Repeat the full listing that follows, word for word.

*** Data extract Section Begins ***

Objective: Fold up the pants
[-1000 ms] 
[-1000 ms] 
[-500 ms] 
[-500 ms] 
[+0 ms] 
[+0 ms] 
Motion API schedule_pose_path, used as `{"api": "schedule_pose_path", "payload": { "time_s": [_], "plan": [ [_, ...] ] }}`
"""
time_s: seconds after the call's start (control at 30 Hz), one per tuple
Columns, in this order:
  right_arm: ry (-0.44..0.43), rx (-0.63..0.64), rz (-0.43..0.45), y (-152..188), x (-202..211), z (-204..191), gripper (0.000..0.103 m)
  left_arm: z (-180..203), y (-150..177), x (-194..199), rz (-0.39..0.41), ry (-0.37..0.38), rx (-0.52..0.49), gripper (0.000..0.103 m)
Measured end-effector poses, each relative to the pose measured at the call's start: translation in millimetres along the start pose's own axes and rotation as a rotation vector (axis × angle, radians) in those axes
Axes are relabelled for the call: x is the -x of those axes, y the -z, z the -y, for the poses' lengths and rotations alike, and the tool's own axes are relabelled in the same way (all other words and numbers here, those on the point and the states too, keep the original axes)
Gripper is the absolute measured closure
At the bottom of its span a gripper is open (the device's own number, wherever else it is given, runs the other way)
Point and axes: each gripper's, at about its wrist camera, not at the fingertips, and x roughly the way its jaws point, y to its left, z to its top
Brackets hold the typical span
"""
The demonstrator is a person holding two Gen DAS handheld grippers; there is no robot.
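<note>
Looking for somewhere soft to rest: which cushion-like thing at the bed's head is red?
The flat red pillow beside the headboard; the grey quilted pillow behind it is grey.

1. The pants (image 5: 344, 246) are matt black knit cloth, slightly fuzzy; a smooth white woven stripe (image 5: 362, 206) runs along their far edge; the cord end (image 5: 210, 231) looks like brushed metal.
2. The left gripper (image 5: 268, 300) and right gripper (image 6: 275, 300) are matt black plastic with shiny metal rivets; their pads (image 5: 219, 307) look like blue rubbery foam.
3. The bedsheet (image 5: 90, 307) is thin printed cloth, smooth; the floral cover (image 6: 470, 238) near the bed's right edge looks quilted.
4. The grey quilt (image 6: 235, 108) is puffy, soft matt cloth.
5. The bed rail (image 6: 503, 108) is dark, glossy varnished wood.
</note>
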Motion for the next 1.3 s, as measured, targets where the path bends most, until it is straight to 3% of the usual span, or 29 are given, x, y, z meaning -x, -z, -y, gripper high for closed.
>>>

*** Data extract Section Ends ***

== Expected output ==
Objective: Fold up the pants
[-1000 ms] 
[-1000 ms] 
[-500 ms] 
[-500 ms] 
[+0 ms] 
[+0 ms] 
Motion API schedule_pose_path, used as `{"api": "schedule_pose_path", "payload": { "time_s": [_], "plan": [ [_, ...] ] }}`
"""
time_s: seconds after the call's start (control at 30 Hz), one per tuple
Columns, in this order:
  right_arm: ry (-0.44..0.43), rx (-0.63..0.64), rz (-0.43..0.45), y (-152..188), x (-202..211), z (-204..191), gripper (0.000..0.103 m)
  left_arm: z (-180..203), y (-150..177), x (-194..199), rz (-0.39..0.41), ry (-0.37..0.38), rx (-0.52..0.49), gripper (0.000..0.103 m)
Measured end-effector poses, each relative to the pose measured at the call's start: translation in millimetres along the start pose's own axes and rotation as a rotation vector (axis × angle, radians) in those axes
Axes are relabelled for the call: x is the -x of those axes, y the -z, z the -y, for the poses' lengths and rotations alike, and the tool's own axes are relabelled in the same way (all other words and numbers here, those on the point and the states too, keep the original axes)
Gripper is the absolute measured closure
At the bottom of its span a gripper is open (the device's own number, wherever else it is given, runs the other way)
Point and axes: each gripper's, at about its wrist camera, not at the fingertips, and x roughly the way its jaws point, y to its left, z to its top
Brackets hold the typical span
"""
The demonstrator is a person holding two Gen DAS handheld grippers; there is no robot.
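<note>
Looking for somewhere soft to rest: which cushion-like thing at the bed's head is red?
The flat red pillow beside the headboard; the grey quilted pillow behind it is grey.

1. The pants (image 5: 344, 246) are matt black knit cloth, slightly fuzzy; a smooth white woven stripe (image 5: 362, 206) runs along their far edge; the cord end (image 5: 210, 231) looks like brushed metal.
2. The left gripper (image 5: 268, 300) and right gripper (image 6: 275, 300) are matt black plastic with shiny metal rivets; their pads (image 5: 219, 307) look like blue rubbery foam.
3. The bedsheet (image 5: 90, 307) is thin printed cloth, smooth; the floral cover (image 6: 470, 238) near the bed's right edge looks quilted.
4. The grey quilt (image 6: 235, 108) is puffy, soft matt cloth.
5. The bed rail (image 6: 503, 108) is dark, glossy varnished wood.
</note>
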Motion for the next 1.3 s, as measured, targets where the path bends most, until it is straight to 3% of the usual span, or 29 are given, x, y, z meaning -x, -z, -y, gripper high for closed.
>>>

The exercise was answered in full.